● WHAT YOU NEED TO DO
Instruction for the data below: set down exactly the lines from the line with "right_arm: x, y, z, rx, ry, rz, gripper" to the line with "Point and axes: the", inclusive, and no others.

● DATASET CONTENT

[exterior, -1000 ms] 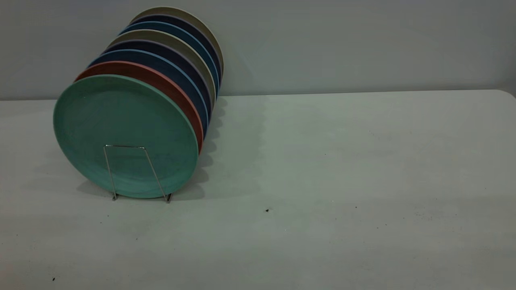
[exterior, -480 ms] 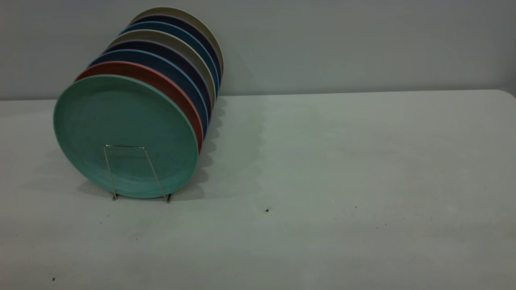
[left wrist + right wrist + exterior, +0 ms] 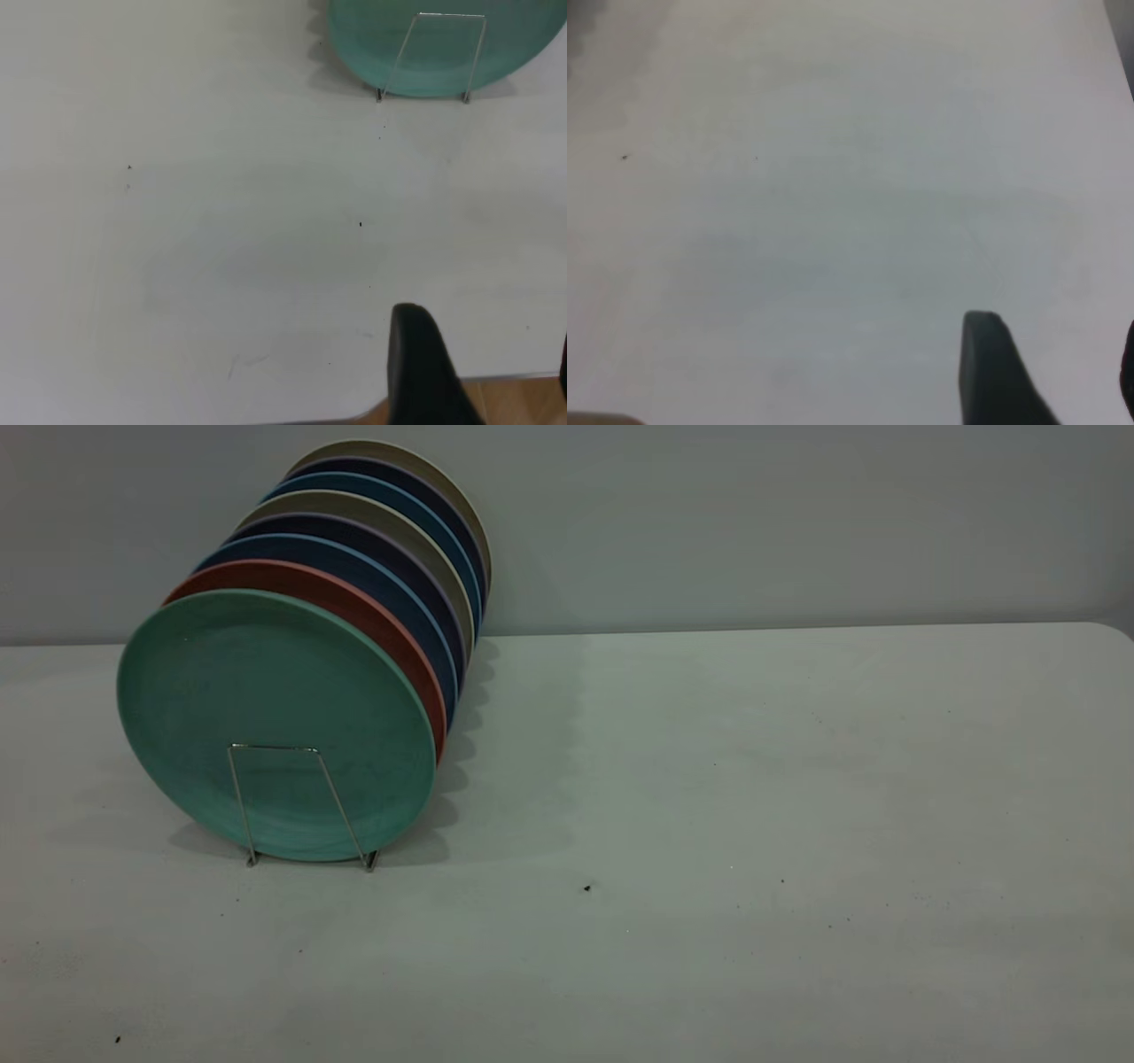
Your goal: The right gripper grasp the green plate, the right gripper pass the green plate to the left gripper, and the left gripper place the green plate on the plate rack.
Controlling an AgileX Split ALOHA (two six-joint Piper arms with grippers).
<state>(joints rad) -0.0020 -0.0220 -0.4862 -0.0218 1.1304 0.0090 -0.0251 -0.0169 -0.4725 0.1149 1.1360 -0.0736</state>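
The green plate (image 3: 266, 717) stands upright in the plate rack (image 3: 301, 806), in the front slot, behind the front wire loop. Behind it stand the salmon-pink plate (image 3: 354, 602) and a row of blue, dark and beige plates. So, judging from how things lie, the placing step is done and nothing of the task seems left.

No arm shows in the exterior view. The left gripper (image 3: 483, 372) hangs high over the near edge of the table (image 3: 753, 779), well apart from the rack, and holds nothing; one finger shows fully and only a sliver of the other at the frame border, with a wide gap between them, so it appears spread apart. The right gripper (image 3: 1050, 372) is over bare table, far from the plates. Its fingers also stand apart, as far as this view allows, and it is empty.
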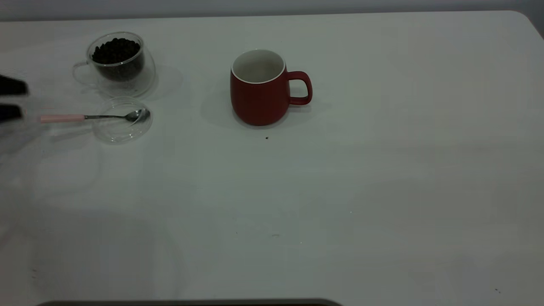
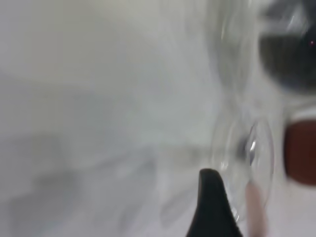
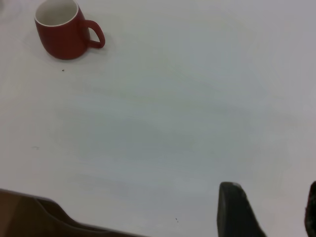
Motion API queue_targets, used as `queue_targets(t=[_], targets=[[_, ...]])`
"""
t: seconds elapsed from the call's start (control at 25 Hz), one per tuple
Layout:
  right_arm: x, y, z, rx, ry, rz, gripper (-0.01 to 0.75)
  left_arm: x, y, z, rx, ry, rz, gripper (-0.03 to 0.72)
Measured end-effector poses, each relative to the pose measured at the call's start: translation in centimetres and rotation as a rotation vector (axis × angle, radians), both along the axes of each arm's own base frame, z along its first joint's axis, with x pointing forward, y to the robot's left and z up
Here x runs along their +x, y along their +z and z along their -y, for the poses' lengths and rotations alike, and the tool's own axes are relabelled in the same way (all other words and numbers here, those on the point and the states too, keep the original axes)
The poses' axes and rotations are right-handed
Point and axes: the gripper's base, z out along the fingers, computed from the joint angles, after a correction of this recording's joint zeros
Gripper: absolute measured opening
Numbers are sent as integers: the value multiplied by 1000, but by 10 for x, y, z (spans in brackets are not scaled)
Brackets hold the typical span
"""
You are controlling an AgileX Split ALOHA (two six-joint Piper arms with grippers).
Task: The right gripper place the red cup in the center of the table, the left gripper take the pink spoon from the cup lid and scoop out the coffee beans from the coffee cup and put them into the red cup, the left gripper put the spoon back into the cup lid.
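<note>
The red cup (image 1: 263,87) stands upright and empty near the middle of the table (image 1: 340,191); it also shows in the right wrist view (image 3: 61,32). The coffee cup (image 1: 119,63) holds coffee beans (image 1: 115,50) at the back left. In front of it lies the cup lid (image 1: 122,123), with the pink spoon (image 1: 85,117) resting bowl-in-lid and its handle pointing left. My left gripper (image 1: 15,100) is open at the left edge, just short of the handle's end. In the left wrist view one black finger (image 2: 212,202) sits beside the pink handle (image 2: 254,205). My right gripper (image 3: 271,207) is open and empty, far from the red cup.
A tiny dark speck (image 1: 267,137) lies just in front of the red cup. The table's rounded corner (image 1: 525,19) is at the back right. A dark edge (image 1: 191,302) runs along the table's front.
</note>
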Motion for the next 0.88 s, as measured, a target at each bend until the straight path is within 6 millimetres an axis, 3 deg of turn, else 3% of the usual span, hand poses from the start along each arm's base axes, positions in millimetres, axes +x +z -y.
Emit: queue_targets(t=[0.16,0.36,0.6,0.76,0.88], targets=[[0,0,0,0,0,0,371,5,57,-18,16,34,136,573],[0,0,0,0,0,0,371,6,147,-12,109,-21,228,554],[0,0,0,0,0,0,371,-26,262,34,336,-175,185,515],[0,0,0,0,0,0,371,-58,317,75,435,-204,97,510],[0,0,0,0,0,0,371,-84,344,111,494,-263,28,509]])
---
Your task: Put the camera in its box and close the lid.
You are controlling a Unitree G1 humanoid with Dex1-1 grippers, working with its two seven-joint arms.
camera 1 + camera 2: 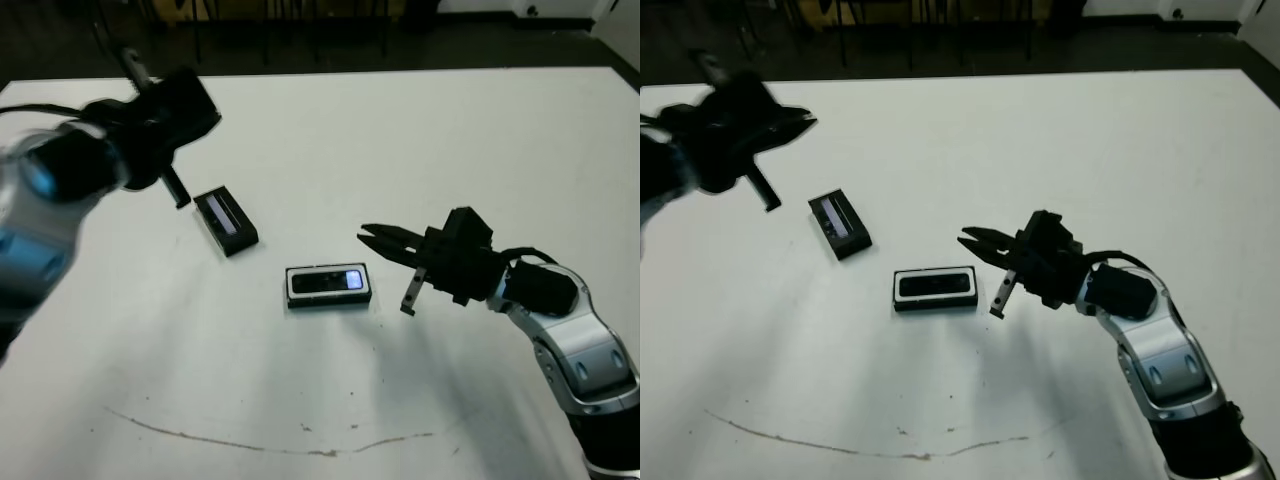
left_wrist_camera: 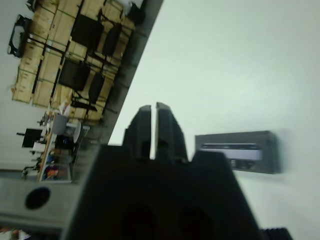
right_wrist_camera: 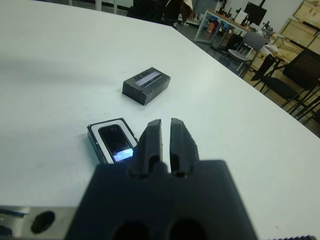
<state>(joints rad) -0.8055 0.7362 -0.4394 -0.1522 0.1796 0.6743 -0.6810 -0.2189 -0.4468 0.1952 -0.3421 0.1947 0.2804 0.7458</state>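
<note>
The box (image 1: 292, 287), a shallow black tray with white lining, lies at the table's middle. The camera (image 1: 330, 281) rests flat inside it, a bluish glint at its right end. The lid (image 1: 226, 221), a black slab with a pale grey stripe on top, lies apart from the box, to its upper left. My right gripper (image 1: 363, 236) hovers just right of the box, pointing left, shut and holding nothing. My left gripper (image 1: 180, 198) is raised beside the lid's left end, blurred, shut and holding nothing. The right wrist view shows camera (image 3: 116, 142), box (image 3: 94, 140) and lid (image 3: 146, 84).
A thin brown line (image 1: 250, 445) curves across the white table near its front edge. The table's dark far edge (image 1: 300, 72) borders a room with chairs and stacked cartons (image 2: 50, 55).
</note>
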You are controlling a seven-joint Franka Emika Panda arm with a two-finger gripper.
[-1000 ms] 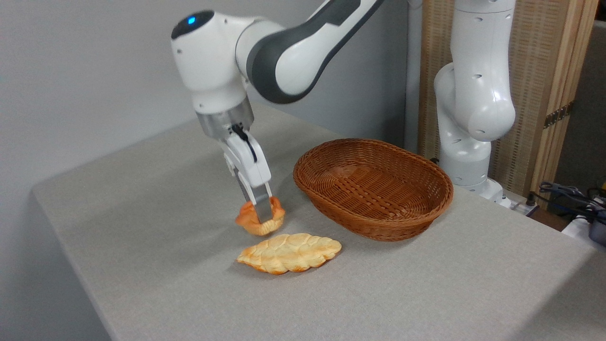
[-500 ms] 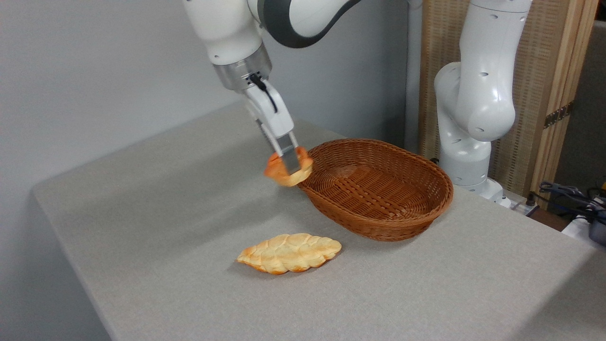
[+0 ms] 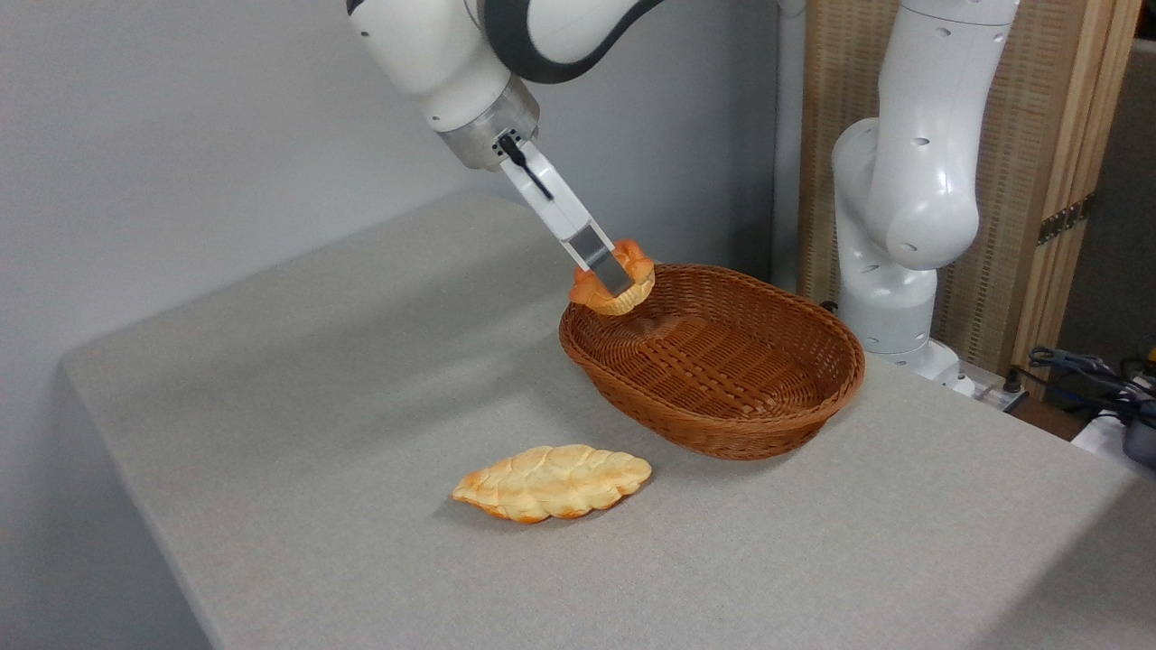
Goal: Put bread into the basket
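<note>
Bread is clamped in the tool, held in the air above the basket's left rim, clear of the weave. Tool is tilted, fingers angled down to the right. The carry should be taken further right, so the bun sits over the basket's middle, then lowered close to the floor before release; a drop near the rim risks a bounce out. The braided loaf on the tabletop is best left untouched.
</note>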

● RESULT FOR THIS EXERCISE
  right_arm: x, y, z, rx, ry, rz, gripper (-0.01 to 0.75)
  left_arm: x, y, z, rx, ry, rz, gripper (-0.03 to 0.72)
Measured end-effector poses, each relative to the pose measured at the call's start: translation in centimetres and rotation as a rotation vector (axis × angle, radians), both along the axes of each arm's own base frame, z along its first joint's axis, with x pointing forward, y to the robot's left and z up
Here x runs along their +x, y along their +z and z along their -y, for the poses' lengths and rotations alike, and the tool's own axes are relabelled in the same way (all other words and numbers here, those on the point and the states too, keep the original axes)
The poses' axes and rotations are right-handed
Point and axes: the gripper's base, z out along the fingers, computed from the joint angles, after a correction of this recording's joint zeros

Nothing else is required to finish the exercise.